Sometimes a random initial net doesn't progress.

Question

Sometimes a random initial net doesn't progress.

Sopel97 opened this issue 4 years ago · comments

This happens randomly with randomly initialized nets. A simple

setoption name SkipLoadingEval value true
setoption name Threads value 4
setoption name Use NNUE value pure
learn targetdir data_q loop 4 batchsize 100000 use_draw_in_training 1 use_draw_in_validation 1 lr 1 lambda 1 eval_limit 32000 nn_batch_size 1000 newbob_decay 0.99 eval_save_interval 10000000 loss_output_interval 100000 set_recommended_uci_options

with any data should replicate the issue at least some >50% of the time. The issue can be seen by inspecting the startpos eval and norm values at each iteration. norm sometimes looks stuck at 2000*startpos_eval which means all evaluated positions had +- the same eval -> only biases were applied [?]. This can last for many [possibly infinite amount of?] iterations.

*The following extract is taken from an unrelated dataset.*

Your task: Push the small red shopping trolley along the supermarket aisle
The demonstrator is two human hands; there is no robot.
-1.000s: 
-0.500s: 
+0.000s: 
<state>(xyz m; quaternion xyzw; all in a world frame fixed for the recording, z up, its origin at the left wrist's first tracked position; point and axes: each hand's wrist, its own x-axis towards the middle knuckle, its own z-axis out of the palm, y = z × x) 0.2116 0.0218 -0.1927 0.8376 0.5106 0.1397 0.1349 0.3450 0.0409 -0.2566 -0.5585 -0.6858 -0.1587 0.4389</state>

This looks to be correlated with min/max activations quickly converging to 0 or 1. The problem seems to be rooted in relu layers which, during backpropagation, zero the gradient when output was outside of the exclusive range 0..1 (it's based on the observation that when the gradient is made to never be zero'ed the training doesn't get stuck, though then it's broken in other ways obviously).

Tomasz Sobczyk · Answer 1 · Mon Nov 16 2020 17:35:06 GMT+0800 (China Standard Time)

Solved by #242